Sunday, May 14, 2006

What is an animal?

This morning a news item on Yahoo caught my eye. The item concerned a fish disease called whirling disease. The disease is caused by a parasite Myxobolus cerebralis belonging to what normally is considered to be a phylum, Myxozoa in the kingdom Protista and I almost filed the article away mentally into the weird fish parasite mental box. But of course I love organisms with strange life cycles so I decided to take a closer look.

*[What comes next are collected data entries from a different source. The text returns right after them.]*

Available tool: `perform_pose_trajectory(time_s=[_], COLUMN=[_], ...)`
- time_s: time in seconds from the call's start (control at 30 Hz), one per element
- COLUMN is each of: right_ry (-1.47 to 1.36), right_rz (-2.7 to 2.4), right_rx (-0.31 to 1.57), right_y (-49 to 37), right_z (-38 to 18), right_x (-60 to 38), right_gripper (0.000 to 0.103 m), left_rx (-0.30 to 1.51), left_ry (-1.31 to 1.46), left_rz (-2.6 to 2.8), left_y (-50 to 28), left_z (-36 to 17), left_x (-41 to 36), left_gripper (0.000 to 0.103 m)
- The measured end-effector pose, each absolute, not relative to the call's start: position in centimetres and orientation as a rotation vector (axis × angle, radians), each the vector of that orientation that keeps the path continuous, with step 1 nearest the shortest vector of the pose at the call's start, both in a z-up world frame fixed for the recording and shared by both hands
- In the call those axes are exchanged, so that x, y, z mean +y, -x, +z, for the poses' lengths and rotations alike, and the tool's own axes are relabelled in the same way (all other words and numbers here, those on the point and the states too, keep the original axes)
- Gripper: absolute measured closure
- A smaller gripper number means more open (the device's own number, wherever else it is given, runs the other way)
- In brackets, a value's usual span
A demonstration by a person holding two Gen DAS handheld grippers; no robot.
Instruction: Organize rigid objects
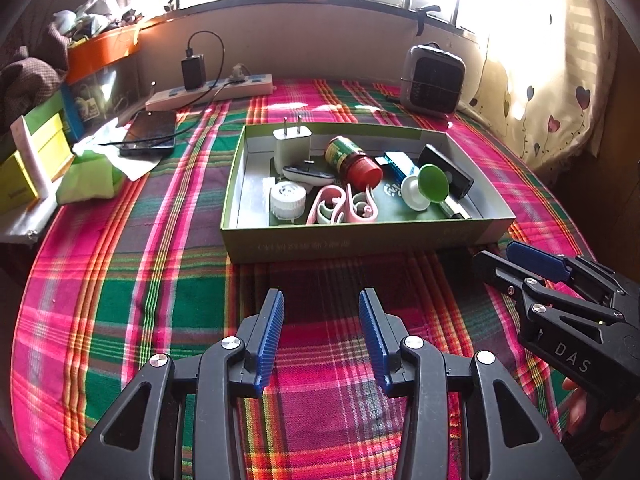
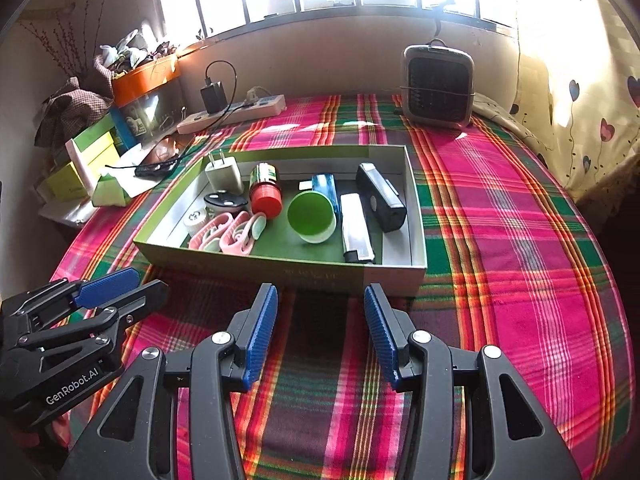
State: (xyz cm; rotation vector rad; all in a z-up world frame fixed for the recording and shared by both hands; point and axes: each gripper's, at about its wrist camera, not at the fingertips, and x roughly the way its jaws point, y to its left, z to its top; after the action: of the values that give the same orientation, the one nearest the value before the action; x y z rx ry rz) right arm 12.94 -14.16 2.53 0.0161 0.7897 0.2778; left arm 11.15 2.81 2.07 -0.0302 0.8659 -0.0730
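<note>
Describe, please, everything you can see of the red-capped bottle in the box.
The small bottle with a red screw cap and green label looks like plastic. It is closed and lies on its side in the shallow green cardboard box, cap towards the cameras. The cap seems to touch a pink plastic clip; neither tool touches it.

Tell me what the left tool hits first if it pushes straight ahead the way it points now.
Probably the plaid cloth just short of the box, since the left tool tilts downward with nothing between its fingers. A shallower path would meet the near wall of the cardboard box. Depth is hard to judge here.
</note>
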Motion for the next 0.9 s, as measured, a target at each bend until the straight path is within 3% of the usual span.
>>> perform_pose_trajectory(time_s=[0.47,0.77,0.9], right_ry=[0.037,0.076,0.072], right_rz=[0.228,0.188,0.164], right_rx=[0.874,0.88,0.884], right_y=[-11.5,-10.9,-10.8], right_z=[0.3,0.0,-0.1], right_x=[-14.9,-15.3,-15.8], right_gripper=[0.056,0.056,0.043], left_rx=[0.9,0.877,0.877], left_ry=[0.015,-0.03,-0.022], left_rz=[-0.047,0.005,0.01], left_y=[-9.8,-9.3,-9.4], left_z=[0.5,0.2,0.2], left_x=[2.4,1.2,1.2], left_gripper=[0.064,0.058,0.057])
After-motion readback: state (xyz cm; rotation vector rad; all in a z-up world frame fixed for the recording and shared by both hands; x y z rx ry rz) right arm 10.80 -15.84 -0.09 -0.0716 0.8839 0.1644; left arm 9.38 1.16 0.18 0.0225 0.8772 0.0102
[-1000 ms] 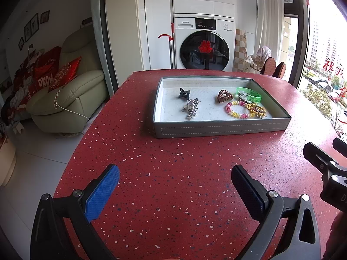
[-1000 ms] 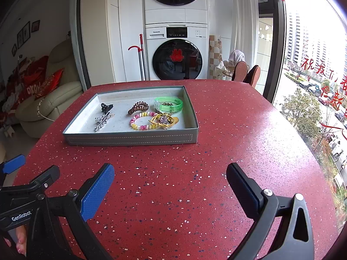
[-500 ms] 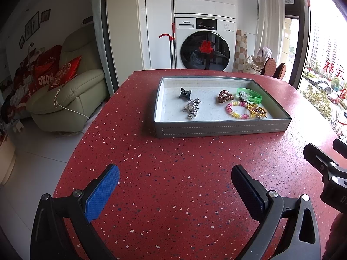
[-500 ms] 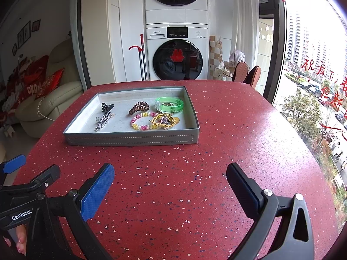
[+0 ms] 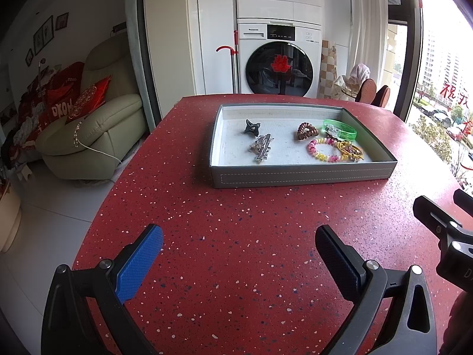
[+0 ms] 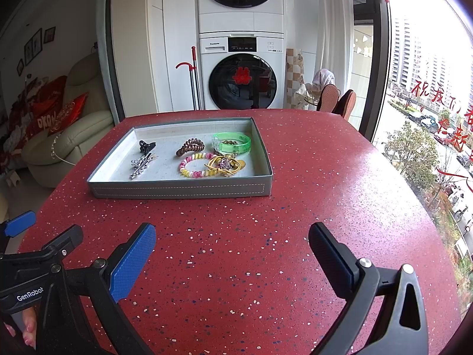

(Myxobolus cerebralis life cycle from http://en.wikipedia.org/wiki/Myxobolus_cerebralis)


As explained at http://www.wildlife.utah.gov/fes/whirling_disease.html, this critter has two hosts, a small annelid worm in the genus Tubifex (See also http://www.esg.montana.edu/aim/annelid/tubtub.html.) and any number of trout or salmon species. The parasite is yet another old world species that has accidentally been introduced to the United States where it causes problems. In this case since our native trout species did not coevolve with the parasite, they are susceptible to it.


Well darn, it doesn't have a really cool complex life cycle involving 20 intermediate hosts, a stage that looks like a ciliate only its photosynthetic , stuff like that. But a Google search turned up a link (http://research.amnh.org/~siddall/myxozoa/myxo.html) that made what to me was a startling claim. Namely that the Myxozoa are not Protista at all but highly reduced parasitic Cnidaria (that is at the risk of oversimplification...Jellyfish.!!!).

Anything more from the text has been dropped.